Posted by 20th Century (Member # 2196) on :
Mr.Norman,that Mark Twain passage is one of my favorites. Thank you for revitalizing it as an introduction to the N.Y. Times article.
Posted by palmland (Member # 4344) on :
Train Lady - if you are up for a CL, CZ ride, the Steinbeck museum in Salinas, CA is well worth a visit - including 'Rocinante', his jeep camper from the book. For those looking for travel literature (also includes lots of travel guide type stuff) this site always has some good recommendations for those of us with wanderlust in our system.
GBN thanks for the Theroux link. While I always enjoy his books, I do find them a little depressing - maybe because of the unvarnished reality he describes. I do like a little more upbeat story - must be the romantic in me.
Posted by Ocala Mike (Member # 4657) on :
I read that book while in college in the early 60's. Agree that it is one of the better "travel journal" type works out there, even though a lot of it is really fiction. I believe Steinbeck was in bad shape, health-wise, when he wrote it.
Posted by notelvis (Member # 3071) on :
I can't let mention of "Travels with Charley" go by without mentioning one of my favorite 'road books' -
William Least-Heat Moon's "Blue Highways".

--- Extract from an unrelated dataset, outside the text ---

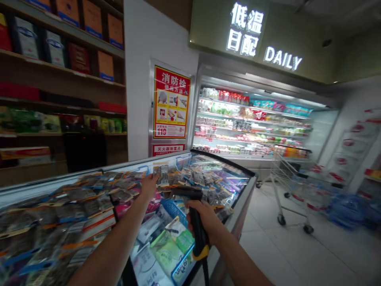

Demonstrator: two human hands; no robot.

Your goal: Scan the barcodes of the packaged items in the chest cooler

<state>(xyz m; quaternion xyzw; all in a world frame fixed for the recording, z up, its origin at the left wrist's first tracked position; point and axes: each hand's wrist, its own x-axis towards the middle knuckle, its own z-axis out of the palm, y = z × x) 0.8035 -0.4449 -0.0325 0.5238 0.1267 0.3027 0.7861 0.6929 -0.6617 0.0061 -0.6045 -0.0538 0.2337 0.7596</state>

Posted by train lady (Member # 3920) on :
David, I agree with you. that also is a book to be read over again. He wrote 2 others that I like RiverBoat and ( I think) Journey to Quoz.
Posted by RR4me (Member # 6052) on :
While not a great travel book, or even a book, one of my favorite reads back in the late 80's was a quarterly "magazine" called Out West, written by Chuck Woodbury. My brother subscribed for several years, and passed them on. I kept all the issues. If interested, one can read some of those old articles here: http://outwestnewspaper.com/ Posted by Railroad Bob (Member # 3508) on :
Thanks GBN for that link from the Gray Harridan (Crone?) I'm glad Paul Theroux is still producing travel insights; that paragraph on earlier "adventure" travel in Afghanistan was pretty vivid with the "scolding mullahs and bowel-busting cuisine." I still have an old first edition Riding the Iron Rooster (c.1988) which described the fun of the Chinese steamtrain era... I still look at Kerouac's On The Road once in awhile, when I need a dose of gritty travel writing; I was 3 years old when that one came out.
Posted by RRRICH (Member # 1418) on :
It's been many years since I read "Travels With Charley," but I thought that narrative was a true story of the trip Steinbeck took in that camper.
Then there was that National Geographic story about the young kid who walked across America, met his wife out west somewhere, got married, and had a child. I forgot the kid's name ("Peter" somebody?), but his story was featured in NG many years ago -- I don't remember if he write a book about his adventure.
Posted by notelvis (Member # 3071) on :
quote:Originally posted by RRRICH:
Then there was that National Geographic story about the young kid who walked across America, met his wife out west somewhere, got married, and had a child. I forgot the kid's name ("Peter" somebody?), but his story was featured in NG many years ago -- I don't remember if he write a book about his adventure.
You're thinking of Peter Jenkins and the book was "A Walk Across America" followed by, I think, "The Walk West". He would walk for a bit, stop and work when the money ran low.... I remember in particular that he was working at a sawmill near Murphy, NC when the town was struck by a tornado in April 1974.
A decade later I took my first job out of college and moved to Murphy, NC.
Jenkins writes from the heart and has a great story to tell........ but it is not the literary delight on every page that "Blue Highways" is.